Andrew Wiles (math): .075, 24 articles over 32 years (1977-2008), average page count ~ 30.
Albert Einstein (physics): .69, 28 books and 498 articles over 55 years (1901-1955). Taking average article length as 6 pages based on sparse data.
Kenneth Arrow (economics): .27, 86 articles, 8 chapters, 11 books over 53 years (1962-2014). Average article length ~ 10 pages, average chapter 18 pages.
Robert Frost (poetry): .22, 8 short books of poetry in 35 years (1913-1947). (But note that all of Frost's poems fit in one 607-page book.) I believe he wrote some articles, but I don't have a list of them.
I'm not going to draw graphs or do statistical analysis, because these numbers are just exploratory. I'd want more data, and more accurate data, from more comparable writers. I'd want at least to know number of words per year (not books per year), to refine my constants, and perhaps to build a predictive model from training data that used year of publication and age of author.
But it seems that people in more-rigorous fields write fewer books per year, although the difference is not as great as I expected. The people I think of as more rigorous wrote on average fewer books per year. More than .7 books per year is suspicious in any field.

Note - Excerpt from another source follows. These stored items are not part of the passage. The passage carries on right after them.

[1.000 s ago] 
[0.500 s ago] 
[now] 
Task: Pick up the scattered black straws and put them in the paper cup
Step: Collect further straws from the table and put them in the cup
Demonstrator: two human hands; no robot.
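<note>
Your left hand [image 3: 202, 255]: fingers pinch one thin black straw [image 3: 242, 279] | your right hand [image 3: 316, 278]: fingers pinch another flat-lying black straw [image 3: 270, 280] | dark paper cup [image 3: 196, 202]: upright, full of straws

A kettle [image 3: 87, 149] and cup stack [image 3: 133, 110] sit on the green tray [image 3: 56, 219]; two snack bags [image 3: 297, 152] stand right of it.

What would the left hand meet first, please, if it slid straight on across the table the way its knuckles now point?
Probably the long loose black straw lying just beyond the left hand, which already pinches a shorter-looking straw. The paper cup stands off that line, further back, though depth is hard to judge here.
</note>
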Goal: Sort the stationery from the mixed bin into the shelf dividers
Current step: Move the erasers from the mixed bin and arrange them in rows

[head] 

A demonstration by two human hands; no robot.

I expect that words per year (WPY) correlates with academic success. If nothing else, it must correlate with health, motivation, and spare time. Sometimes success comes from taking many years to produce one major work, though--Darwin's theory of evolution, James Joyce's Ulysses, Wiles' proof of Fermat's last theorem. So I suppose that, to be rigorous, the idea would have to be tested. I'm not sure what the control set should be.
To test the notion that post-modernism is a meme that drives out others by increasing words per year, rather than by being a more useful theory, we'd have to quantify the career advantage provided by WPY itself across all types of academics, the advantage provided by being a post-modernist, and the correlation between WPY and post-modernism, and then show that the resulting WPY advantage accounted for most of the success of post-modernists. We'd probably also have to factor out the predicted advantage provided by the fraction of practitioners in the field who are your intellectual allies, because having post-modern content should become more of an advantage when more people in the field are post-modernists.
If the average career advantage of post-modernists were less than that predicted from their WPY and intellectual-allies advantages alone, that would suggest that the content of post-modern thinking correlates negatively with success. I don't predict that would be the result, but it would be an interesting outcome.
(Doing that experiment would be possible, but it's probably easier just to argue that post-modernism is a totalizing metanarrative whose privileging of negative capability pathologizes the construction of stable paradigms.)
If you have some favorite rational or irrational thinkers, and can find out how many words per year they published, feel free to post below.